Он опроверг слухи о том, что английская авиация постоянно бомбит стройки. Это свое утверждение он втолковывал с большой настойчивостью.
Потом Альмаро заговорил об англичанах. Он утверждал, что все они продались евреям, и заявил, что даст тому доказательство, только одно доказательство, но такое, что никто не сможет опровергнуть его… Зал в любопытстве замер. Альмаро стоял с решительным видом, наклонив голову вперед… Наконец он перечислил те скандальные преимущества и рассказал о той возмутительной поддержке, которую англичане оказывают евреям в Палестине в ущерб законным и исконным интересам арабов.
Его слушали в гулкой тишине, которая не нарушалась даже обычным покашливанием. Можно было подумать, что он обращается к деревянным, неповоротливым куклам, тесно прижавшимся плечом к плечу. Мой молодой докер забыл даже о своей дымящейся сигарете.
«Этот безумец посмел утверждать…»
Альмаро обращался к простым людям, к тем самым людям, которых он презирал, на их родном языке и без зазрения совести орудовал в своей речи самыми грубыми аргументами, способными затронуть его слушателей.
С особым упорством он стремился взбудоражить, вызвать в их душах самые примитивные, но зато и самые мощные инстинкты и те застарелые предрассудки, которые уходили своими корнями в далекое прошлое… Нетрудная игра. И она ему удавалась.
«Этот безумец посмел утверждать…»
А почему бы ему и не утверждать? Кто уличит его во лжи? Кто, пробившись через кордон полиции, рискнет подняться на эту трибуну, чтобы опровергнуть его слова?
Он презирал этих людей. Я уже испытал на себе всю невероятную тяжесть его презрения. (Я испытывал его и сейчас, и это вызывало у меня чувство отвращения и даже горечи.) Но Альмаро удерживал меня, притягивал, заставлял оставаться здесь.
Он говорил, что необходимо помочь немцам.

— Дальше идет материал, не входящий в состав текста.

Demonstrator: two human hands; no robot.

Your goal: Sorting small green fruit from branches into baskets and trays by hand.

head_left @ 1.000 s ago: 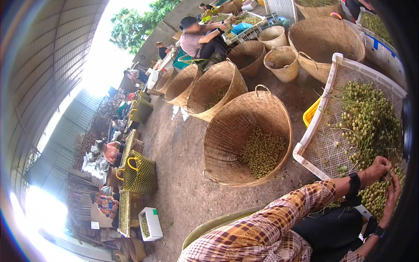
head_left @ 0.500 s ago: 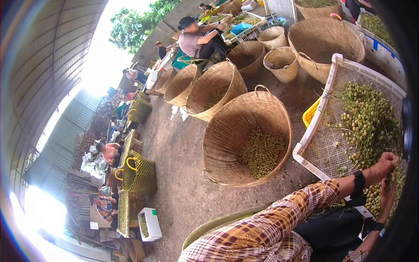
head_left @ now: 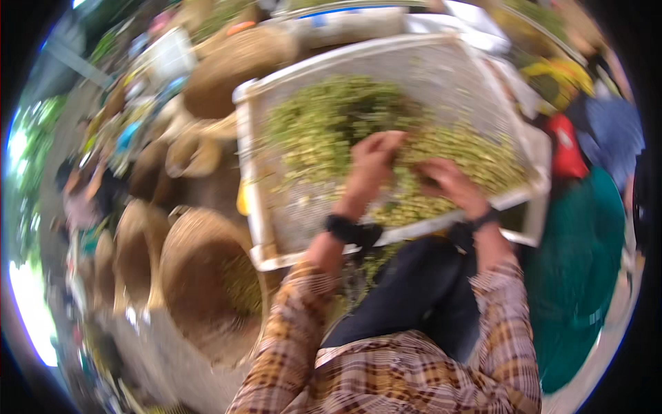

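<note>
In front of me, a white mesh tray holds small round yellow-green fruits, with a heap of green stems and fruit toward its far left. Over the middle of the tray, my left hand is closed, fingertips drawn together beside the stems. Just to its right, my right hand curls its fingers and thumb inward above the loose fruit. Motion blur hides what either hand pinches. The two hands are close but apart. Dark bands circle both wrists.
Left of the tray stands a large wicker basket with fruit in it; more baskets sit beyond. A green sack-like thing and a red object lie at the right. Another person sits at the far left.
My view has swung right and down, bringing the tray and both hands from the right edge to the middle. The hands stay near each other over the fruit.
</note>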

Я подумал было, что ропот возобновится, однако никто ему не мешал… От досады я закусил губы.
Итак, надо помочь немцам, надо «одолжить наши руки тем, кто подставляет под пули свою грудь». (Геббельсовская пропаганда. Между прочим, я узнал лозунг, который однажды слышал по радио.) Наконец Альмаро добрался и до войны с Россией…
Я следил за ним так внимательно, что у меня стало ломить виски.
Я бросил быстрый взгляд на молодого докера. Казалось, он слушает как зачарованный.
— …Если русские выиграют войну в Европе, они заставят жить все страны ислама по их чудовищным законам: женщин принудят выходить на улицу без чадры, в школах с обязательным обучением объединят молодых парней и созревших девушек…
Это он припас на конец!
По гнетущей тишине, по слишком уж напряженному молчанию, по впившимся в него взглядам Альмаро на своей трибуне должен был чувствовать, — да это чувствовал и я сам, — что он выиграл…
Да, выиграл! Он все еще говорил, но я уже не слушал.
«Этот безумец посмел утверждать…»
Эх, Идир! Альмаро даже не пришлось обращаться к богу и напоминать о священной войне… Он выиграл и без этого!